L’adoption de mesures inconstitutionnelles, les violations des libertés civiles, le recul de la présomption d’innocence, un système de justice parallèle et populaire encouragé par les médias: autant de constats qui ne sont pourtant pas faits dans un lointain pays en dictature, où règne un régime tyrannique ou une monarchie absolue. Ils proviennent plutôt d’un État qui s’enorgueillit même de son régime démocratique: le Canada. À la fois coupable et victime, notre société assiste présentement à une recrudescence d’accrocs à la primauté du droit.
Est-ce à dire, comme le titre de ce livre le propose, que nous faisons réellement face à la fin de l’État de droit? Bien sûr que non. L’auteur veut seulement attirer notre attention sur la multitude et l’importance des violations récentes, d'autant plus surprenantes qu'elles surviennent dans une apparente indifférence générale, parfois même assumée.
Remontant seulement aux trois dernières années, les exemples de violations abondent dans cet ouvrage. Ils sont regroupés sous trois thèmes principaux: violation des droits et des libertés; populisme et tribunal médiatique; séparation des pouvoirs, puissance publique et respect de la Constitution.
Parce que la violation d’un principe établi, même ponctuelle, crée un dangereux précédent. Un précédent qui aura pour effet d’engendrer un mode politique et sociétal fondé sur le populisme, le cynisme et la création d’une justice populaire parallèle.
Extrait
Le Secrétariat américain de la Défense prétend par la suite que Khadr a finalement reconnu être un terroriste. Trois ans après son arrestation, on dépose donc enfin les accusations. Mais comment les autorités américaines ont-elles obtenu cet aveu? Par des interrogatoires illégaux menés par le SCRS. Oui, le Service canadien du renseignement de sécurité lui-même. Joli.

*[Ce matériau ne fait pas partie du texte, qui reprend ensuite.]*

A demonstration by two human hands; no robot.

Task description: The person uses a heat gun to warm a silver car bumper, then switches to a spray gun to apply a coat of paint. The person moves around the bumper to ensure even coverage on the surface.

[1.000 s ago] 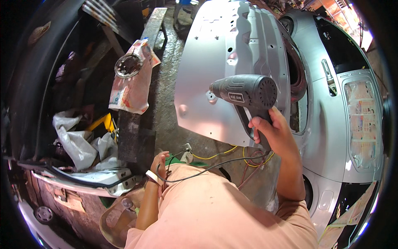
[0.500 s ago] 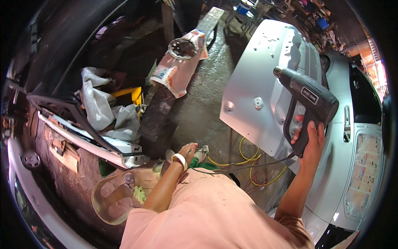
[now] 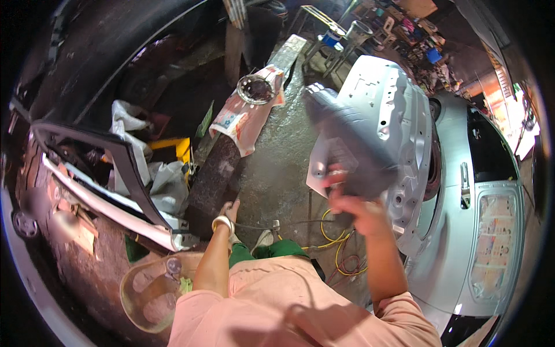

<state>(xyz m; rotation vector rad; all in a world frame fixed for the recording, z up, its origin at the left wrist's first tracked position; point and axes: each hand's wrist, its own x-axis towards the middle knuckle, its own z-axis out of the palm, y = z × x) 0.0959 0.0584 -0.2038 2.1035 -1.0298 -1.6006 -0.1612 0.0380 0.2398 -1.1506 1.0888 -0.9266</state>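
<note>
My right hand (image 3: 361, 211) grips a dark heat gun (image 3: 352, 144), blurred by motion, its nozzle toward the far left. Behind the heat gun stands a silver car body panel (image 3: 361, 89), partly hidden by it. A thin dark power cord (image 3: 283, 223) runs from below the heat gun's handle across to my left hand (image 3: 230, 211). That hand hangs low on the left with its fingers curled around the cord, a white band at the wrist.
At left, a dark car door frame (image 3: 124, 168) with a white lower edge stands near white plastic sacking (image 3: 167, 191). A metal ring (image 3: 255, 89) rests on a cloth-covered bench (image 3: 234, 124). Yellow hose (image 3: 329, 234) coils on the floor. A silver car (image 3: 451, 248) fills the right. A tan plastic chair (image 3: 136, 277) is lower left.
My right hand has swung the heat gun left and slightly down, across the silver panel. My left hand has shifted left, drawing the cord straighter. The whole view has turned a little.
</note>
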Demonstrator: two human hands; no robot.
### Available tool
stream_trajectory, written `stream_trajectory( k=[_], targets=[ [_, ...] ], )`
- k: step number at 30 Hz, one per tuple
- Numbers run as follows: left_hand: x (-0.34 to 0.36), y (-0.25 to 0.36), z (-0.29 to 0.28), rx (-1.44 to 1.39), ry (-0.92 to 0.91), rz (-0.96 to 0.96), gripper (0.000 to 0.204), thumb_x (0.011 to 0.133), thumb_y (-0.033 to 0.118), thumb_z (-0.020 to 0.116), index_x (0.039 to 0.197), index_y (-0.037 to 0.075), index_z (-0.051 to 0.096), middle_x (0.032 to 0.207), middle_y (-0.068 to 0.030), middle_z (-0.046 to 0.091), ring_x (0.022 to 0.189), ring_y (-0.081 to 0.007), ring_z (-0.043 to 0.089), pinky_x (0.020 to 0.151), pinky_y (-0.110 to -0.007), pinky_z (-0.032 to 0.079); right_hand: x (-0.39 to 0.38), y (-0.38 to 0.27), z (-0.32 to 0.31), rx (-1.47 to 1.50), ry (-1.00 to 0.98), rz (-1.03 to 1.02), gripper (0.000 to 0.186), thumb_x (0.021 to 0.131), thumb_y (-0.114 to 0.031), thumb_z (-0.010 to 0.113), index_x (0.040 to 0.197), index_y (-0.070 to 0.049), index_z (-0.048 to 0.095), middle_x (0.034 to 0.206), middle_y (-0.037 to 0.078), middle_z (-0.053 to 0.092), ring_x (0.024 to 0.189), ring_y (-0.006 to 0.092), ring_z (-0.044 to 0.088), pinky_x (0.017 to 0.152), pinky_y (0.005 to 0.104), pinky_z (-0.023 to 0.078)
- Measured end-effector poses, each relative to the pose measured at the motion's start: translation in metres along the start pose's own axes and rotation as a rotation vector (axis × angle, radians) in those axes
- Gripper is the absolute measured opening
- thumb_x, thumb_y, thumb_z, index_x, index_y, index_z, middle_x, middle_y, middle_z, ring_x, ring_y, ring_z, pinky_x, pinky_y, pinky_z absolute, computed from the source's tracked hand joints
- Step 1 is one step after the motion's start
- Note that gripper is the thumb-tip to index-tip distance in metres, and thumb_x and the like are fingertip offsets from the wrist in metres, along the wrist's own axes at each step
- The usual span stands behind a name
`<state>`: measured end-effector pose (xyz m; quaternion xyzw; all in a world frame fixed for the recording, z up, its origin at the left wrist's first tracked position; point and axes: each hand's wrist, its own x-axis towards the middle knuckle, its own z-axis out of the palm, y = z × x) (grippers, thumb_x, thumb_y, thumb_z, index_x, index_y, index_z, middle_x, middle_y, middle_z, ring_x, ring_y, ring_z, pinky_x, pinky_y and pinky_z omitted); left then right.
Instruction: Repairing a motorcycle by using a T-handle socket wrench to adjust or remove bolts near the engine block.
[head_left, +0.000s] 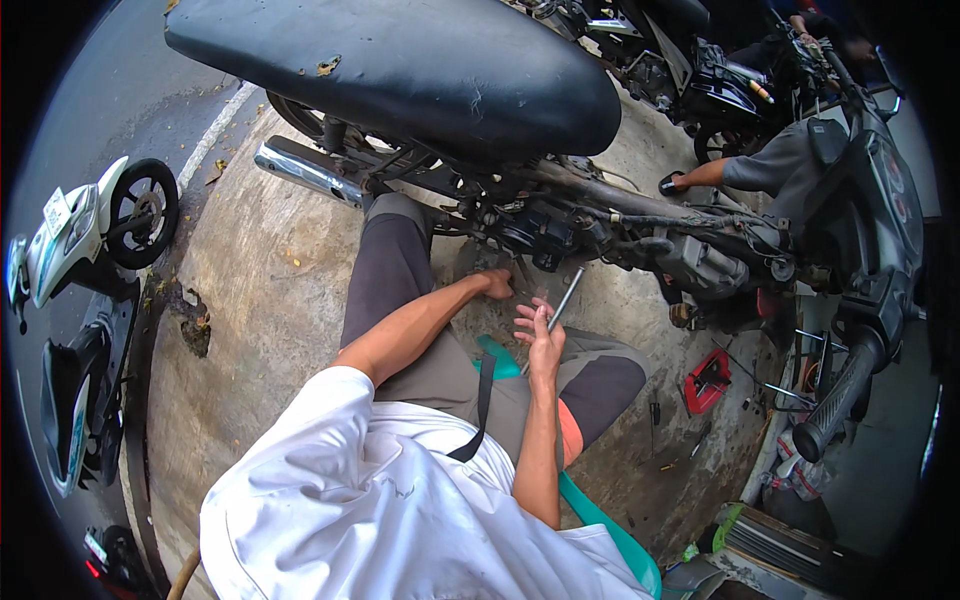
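In front of me stands a motorcycle with a long black seat (400,75) and its dark engine (540,232) exposed below. My left hand (492,284) reaches low beside the engine's underside. Its fingers are curled, and what they hold, if anything, is hard to make out. My right hand (541,338) is raised over my lap, just right of the left one. A long, slim metal rod (568,293) leans across its palm under the thumb, while the other fingers are partly spread. The rod's upper end points toward the engine.
A red tray (708,381) lies on the concrete at right, with small tools near it. The handlebar grip (838,402) juts out at right. Another person's leg (745,172) is beyond the motorcycle. A white scooter (78,245) stands at far left. Turquoise plastic (610,530) shows beneath me.
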<state>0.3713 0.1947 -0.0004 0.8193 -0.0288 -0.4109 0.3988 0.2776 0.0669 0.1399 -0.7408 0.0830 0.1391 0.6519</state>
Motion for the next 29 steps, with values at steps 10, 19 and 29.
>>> stream_trajectory(
  k=[10, 19, 29],
  targets=[
    [-0.021, 0.052, -0.004, -0.557, 0.512, 0.573, 0.057, 0.072, -0.002, 0.049, 0.127, 0.011, 0.038, 0.096, -0.0114, 0.058, 0.092, -0.0203, 0.054, 0.082, -0.033, 0.042, -0.031, -0.009, -0.035, 0.608, -0.299, 0.169, 0.047, 0.082, -0.025, 0.041, 0.121, 0.001, 0.040, 0.115, 0.022, 0.049, 0.066, 0.0173, 0.055, 0.061, 0.0280, 0.044],
    [-0.049, 0.110, -0.008, -0.963, 0.137, 0.586, 0.071, 0.074, -0.009, 0.042, 0.137, 0.008, 0.012, 0.125, -0.0117, 0.041, 0.077, -0.0140, 0.056, 0.055, -0.021, 0.041, -0.015, 0.016, -0.041, 0.337, 0.106, 0.215, 0.032, 0.091, -0.024, 0.042, 0.105, 0.003, 0.051, 0.056, 0.003, 0.044, 0.042, 0.0079, 0.037, 0.037, 0.0198, 0.028],
    [-0.037, 0.117, -0.016, -0.966, 0.133, 0.453, 0.051, 0.079, 0.000, 0.045, 0.128, 0.002, 0.034, 0.106, -0.0048, 0.051, 0.074, -0.0115, 0.058, 0.054, -0.020, 0.039, 0.014, 0.003, -0.046, 0.566, 0.027, 0.256, 0.029, 0.091, -0.021, 0.040, 0.102, 0.004, 0.050, 0.055, -0.001, 0.037, 0.045, 0.0058, 0.035, 0.036, 0.0197, 0.027]
  ],
)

En 2008, la Cour suprême du Canada ordonne au gouvernement fédéral de remettre aux avocats de Khadr la documentation sur les interrogatoires dont il a fait l’objet, notamment les vidéos de ceux-ci. Dès lors, on apprend que les agents du SCRS connaissaient les mauvais traitements subis par Khadr; ils savaient que ce dernier ne pouvait d’aucune façon répondre librement aux questions posées; que les aveux recueillis étaient, par voie de conséquence, systématiquement viciés.
Lorsque les documents, et surtout la vidéo, sont rendus publics, les manifestations populaires se succèdent afin de réclamer le rapatriement immédiat du jeune Khadr. Les partis politiques emboîtent le pas, parfois timidement, à ce mouvement populaire. Le Parti libéral, par exemple, peine à gérer un conflit d’intérêts évident: il était lui-même au pouvoir au moment de l’incarcération du Canadien. Difficile de crier maintenant à l’injustice.